[The problem]
A single figure is the whole answer: the number of lines in the entries that contain "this".

--- START ---

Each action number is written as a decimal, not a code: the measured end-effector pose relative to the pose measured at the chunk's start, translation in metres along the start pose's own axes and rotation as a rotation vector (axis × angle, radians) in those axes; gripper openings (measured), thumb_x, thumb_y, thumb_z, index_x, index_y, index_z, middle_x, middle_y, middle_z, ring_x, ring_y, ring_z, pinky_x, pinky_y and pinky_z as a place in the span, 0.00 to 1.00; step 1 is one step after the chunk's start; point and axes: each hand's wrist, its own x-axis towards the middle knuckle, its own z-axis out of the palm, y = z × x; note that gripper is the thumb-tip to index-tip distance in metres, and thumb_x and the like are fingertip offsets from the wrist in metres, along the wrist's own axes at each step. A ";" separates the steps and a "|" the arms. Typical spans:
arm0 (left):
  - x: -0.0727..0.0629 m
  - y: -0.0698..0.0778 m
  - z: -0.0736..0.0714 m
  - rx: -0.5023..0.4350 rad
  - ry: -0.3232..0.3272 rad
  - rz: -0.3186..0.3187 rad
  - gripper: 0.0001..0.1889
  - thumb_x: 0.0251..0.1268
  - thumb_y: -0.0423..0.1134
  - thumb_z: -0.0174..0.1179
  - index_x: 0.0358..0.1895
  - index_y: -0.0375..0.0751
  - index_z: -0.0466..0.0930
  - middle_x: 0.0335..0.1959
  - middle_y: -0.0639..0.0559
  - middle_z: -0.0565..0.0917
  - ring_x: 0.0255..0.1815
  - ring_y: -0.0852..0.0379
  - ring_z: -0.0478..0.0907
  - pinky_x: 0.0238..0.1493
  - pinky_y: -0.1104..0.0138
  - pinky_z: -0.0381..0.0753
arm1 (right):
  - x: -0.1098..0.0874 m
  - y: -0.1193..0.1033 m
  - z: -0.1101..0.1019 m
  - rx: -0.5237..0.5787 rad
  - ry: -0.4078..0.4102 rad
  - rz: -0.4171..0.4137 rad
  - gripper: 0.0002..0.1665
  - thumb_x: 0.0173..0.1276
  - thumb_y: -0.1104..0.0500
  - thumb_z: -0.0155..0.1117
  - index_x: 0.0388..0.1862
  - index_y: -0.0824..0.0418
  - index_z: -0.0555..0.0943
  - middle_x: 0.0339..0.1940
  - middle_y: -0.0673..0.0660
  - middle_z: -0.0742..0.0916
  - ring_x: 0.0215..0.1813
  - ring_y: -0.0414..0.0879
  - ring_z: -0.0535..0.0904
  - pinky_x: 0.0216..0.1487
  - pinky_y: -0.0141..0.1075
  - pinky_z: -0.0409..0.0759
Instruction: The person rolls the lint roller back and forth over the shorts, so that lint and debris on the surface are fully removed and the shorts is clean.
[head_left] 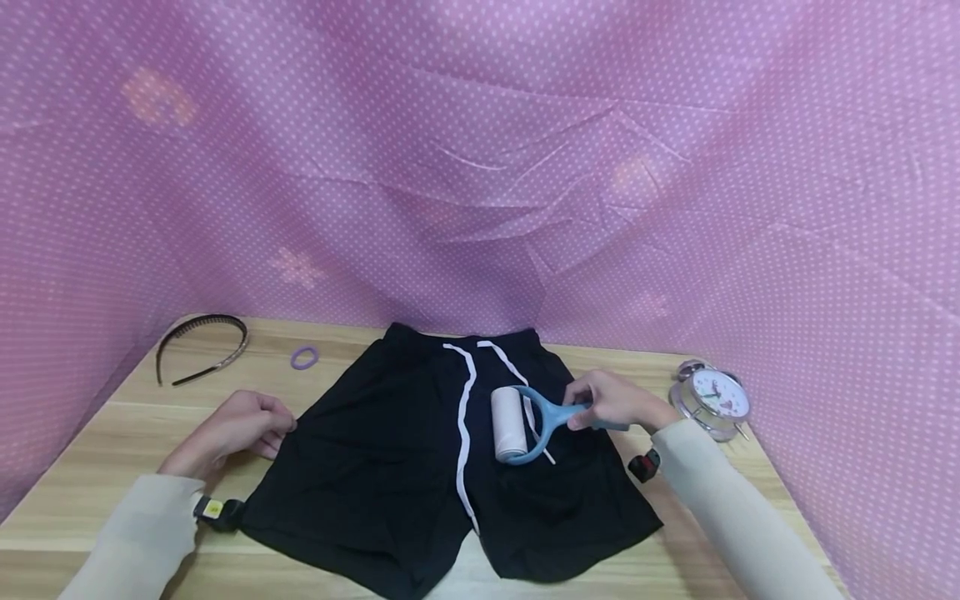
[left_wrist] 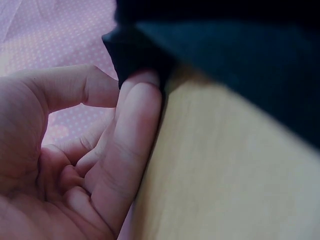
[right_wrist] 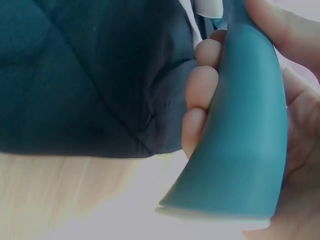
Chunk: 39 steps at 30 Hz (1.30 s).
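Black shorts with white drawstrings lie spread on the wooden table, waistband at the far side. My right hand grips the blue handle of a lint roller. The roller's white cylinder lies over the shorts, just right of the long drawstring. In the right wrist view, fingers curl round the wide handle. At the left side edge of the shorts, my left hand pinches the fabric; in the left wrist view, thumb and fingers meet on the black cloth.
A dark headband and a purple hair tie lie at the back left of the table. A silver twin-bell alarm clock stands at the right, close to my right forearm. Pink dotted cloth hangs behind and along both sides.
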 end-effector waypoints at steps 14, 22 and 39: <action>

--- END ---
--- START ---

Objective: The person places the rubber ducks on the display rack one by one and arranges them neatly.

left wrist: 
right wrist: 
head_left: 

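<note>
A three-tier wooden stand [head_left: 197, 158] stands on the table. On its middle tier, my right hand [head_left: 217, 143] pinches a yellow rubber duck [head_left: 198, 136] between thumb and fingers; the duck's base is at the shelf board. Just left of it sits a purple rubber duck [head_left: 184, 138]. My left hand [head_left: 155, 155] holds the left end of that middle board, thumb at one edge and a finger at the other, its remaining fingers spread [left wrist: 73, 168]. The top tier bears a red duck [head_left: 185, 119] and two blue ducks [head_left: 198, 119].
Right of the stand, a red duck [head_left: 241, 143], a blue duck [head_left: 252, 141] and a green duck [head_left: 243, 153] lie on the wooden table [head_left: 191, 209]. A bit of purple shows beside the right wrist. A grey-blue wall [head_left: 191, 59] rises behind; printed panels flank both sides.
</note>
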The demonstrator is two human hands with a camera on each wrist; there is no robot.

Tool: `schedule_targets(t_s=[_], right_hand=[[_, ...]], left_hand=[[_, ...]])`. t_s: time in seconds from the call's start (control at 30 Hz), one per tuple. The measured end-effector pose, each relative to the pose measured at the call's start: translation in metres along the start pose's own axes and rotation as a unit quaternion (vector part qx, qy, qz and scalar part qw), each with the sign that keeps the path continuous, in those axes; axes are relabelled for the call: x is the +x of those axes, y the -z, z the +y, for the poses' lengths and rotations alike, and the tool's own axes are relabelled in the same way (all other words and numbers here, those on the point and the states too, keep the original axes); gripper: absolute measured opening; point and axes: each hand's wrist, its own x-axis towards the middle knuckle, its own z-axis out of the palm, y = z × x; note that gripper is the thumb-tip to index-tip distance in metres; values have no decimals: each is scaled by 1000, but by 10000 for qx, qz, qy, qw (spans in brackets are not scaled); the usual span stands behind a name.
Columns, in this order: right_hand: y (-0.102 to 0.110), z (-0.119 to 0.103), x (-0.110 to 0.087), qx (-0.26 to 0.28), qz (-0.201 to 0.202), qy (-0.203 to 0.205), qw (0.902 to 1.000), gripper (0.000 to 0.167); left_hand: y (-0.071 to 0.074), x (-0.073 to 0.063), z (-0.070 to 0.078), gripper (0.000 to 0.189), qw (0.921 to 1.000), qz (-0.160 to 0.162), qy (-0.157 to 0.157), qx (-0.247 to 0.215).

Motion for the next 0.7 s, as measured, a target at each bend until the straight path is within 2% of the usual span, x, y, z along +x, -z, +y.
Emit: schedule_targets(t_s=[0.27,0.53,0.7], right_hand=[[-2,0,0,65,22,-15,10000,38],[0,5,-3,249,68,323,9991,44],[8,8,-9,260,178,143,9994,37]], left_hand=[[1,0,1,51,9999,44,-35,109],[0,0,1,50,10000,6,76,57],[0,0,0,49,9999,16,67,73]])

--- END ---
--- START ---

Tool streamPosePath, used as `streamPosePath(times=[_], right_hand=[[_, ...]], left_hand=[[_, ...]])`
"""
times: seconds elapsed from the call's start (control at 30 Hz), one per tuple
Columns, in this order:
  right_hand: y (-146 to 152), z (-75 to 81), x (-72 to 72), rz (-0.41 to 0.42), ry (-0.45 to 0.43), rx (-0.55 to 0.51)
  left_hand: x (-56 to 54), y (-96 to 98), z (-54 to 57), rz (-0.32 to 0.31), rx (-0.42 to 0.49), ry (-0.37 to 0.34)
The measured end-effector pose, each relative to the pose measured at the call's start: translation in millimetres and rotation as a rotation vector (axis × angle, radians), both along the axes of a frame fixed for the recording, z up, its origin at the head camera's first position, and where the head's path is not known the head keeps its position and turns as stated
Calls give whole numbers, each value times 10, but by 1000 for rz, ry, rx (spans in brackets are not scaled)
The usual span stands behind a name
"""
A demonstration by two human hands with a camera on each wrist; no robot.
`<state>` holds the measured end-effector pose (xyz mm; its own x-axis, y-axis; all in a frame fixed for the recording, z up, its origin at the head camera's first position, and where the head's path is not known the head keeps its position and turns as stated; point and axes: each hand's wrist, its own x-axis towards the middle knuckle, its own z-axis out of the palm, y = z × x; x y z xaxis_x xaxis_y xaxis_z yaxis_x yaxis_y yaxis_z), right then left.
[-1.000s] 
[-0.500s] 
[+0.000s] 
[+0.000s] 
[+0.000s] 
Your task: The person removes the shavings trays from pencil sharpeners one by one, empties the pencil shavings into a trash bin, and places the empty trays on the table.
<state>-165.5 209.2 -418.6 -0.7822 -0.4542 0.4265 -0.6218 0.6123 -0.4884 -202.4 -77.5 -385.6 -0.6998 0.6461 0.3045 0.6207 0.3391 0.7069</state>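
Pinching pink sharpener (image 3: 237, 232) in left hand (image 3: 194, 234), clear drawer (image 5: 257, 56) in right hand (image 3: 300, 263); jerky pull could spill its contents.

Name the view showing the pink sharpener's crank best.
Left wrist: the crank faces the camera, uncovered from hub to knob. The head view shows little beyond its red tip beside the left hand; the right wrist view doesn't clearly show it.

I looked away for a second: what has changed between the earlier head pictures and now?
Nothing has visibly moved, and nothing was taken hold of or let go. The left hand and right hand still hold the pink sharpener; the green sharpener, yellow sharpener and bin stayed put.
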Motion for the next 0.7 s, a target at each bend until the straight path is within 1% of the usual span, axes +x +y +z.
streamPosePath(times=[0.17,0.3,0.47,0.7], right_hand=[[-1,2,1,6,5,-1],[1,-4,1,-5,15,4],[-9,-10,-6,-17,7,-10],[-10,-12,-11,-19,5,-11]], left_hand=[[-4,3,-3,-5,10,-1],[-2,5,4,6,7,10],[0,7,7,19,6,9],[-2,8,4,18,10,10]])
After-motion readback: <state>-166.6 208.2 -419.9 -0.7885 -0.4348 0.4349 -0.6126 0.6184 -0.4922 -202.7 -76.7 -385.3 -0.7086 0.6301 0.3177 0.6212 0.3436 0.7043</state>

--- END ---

[Finished exercise]
2